Task instructions ▸ For the word "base", return each line of the data in which it occurs.

(Records from a collection)
- - -
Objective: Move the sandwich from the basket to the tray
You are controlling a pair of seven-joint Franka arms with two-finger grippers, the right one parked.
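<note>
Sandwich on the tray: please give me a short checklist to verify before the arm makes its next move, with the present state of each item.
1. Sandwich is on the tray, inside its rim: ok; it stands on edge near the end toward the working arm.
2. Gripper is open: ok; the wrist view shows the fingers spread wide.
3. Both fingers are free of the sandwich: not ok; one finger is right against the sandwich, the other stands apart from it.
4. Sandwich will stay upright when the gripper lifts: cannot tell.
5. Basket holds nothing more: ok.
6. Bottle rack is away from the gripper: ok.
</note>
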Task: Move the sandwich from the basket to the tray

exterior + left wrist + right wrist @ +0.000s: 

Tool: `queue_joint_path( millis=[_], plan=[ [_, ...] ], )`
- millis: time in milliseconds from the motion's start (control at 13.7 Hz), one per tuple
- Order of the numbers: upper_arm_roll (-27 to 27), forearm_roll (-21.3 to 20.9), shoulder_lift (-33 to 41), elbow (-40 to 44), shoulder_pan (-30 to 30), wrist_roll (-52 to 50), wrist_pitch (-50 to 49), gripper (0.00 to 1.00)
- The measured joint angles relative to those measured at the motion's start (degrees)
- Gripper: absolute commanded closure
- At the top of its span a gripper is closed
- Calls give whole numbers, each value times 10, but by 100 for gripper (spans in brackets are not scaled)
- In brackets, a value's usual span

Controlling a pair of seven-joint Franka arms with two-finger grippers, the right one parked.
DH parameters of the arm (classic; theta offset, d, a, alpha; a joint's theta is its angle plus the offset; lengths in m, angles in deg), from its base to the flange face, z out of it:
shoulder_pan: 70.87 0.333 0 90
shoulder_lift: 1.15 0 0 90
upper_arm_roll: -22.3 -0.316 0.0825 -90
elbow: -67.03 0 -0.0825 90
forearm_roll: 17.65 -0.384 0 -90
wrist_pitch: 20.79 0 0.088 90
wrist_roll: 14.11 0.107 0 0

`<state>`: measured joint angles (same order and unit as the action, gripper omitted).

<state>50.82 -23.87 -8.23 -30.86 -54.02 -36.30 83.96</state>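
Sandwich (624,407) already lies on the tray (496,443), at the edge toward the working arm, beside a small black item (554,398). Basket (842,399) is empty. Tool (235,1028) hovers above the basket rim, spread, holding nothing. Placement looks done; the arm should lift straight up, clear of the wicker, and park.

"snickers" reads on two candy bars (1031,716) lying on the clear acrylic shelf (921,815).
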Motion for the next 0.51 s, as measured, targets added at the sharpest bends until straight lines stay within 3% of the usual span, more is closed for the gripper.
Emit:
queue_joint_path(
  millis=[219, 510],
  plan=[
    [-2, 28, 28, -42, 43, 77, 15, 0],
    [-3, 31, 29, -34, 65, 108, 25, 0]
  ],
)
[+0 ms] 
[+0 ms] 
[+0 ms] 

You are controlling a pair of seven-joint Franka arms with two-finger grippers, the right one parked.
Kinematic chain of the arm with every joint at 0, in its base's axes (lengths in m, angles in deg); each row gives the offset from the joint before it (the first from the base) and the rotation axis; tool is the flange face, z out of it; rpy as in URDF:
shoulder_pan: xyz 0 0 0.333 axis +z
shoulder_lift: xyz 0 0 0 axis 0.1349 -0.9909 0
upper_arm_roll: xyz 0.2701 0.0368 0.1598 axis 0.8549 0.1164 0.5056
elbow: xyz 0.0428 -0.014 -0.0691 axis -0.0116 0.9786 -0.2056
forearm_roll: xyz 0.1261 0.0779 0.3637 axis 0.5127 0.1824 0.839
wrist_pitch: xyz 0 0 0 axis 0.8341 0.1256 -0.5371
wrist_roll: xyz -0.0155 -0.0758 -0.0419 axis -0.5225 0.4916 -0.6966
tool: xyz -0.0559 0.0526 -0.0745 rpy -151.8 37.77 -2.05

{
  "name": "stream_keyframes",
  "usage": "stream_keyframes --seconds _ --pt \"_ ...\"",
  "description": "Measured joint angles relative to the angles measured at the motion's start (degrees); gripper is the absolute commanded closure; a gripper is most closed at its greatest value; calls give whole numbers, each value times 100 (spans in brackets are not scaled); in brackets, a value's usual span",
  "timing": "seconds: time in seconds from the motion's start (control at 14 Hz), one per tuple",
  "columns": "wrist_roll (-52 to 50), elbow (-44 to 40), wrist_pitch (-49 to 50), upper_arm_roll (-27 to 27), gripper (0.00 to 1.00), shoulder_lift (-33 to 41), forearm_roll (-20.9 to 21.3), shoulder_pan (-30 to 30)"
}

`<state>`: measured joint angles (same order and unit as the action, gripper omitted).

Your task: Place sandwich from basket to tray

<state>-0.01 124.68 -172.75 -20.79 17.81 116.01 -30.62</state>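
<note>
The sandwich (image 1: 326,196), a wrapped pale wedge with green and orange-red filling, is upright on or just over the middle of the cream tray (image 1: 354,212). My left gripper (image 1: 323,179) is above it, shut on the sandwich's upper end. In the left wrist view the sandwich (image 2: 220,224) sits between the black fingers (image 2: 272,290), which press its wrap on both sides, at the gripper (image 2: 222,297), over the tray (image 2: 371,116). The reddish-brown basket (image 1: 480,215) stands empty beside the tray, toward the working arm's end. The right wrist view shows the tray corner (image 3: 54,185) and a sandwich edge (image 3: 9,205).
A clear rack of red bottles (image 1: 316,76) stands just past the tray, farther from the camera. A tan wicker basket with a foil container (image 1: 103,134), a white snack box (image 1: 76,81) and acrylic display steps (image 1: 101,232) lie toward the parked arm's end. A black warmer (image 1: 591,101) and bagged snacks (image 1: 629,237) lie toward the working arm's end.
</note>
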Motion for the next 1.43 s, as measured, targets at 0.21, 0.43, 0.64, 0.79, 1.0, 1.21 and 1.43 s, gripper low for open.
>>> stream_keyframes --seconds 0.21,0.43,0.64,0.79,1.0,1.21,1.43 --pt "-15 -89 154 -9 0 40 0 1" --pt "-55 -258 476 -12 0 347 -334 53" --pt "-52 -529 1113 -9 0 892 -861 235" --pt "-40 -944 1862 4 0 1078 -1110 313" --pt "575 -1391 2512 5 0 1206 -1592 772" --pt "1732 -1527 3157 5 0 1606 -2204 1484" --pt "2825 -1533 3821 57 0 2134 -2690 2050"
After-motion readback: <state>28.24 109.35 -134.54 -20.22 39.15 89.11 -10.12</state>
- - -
Solution below ▸
DH parameters of the arm (classic; theta offset, d, a, alpha; a joint's theta is its angle plus the offset; lengths in m, angles in deg), from its base to the flange face, z out of it:
Kinematic chain of the arm with every joint at 0, in its base's axes (lengths in m, angles in deg); each row gives the offset from the joint before it (the first from the base) and the rotation axis; tool is the flange face, z out of it; rpy as in URDF:

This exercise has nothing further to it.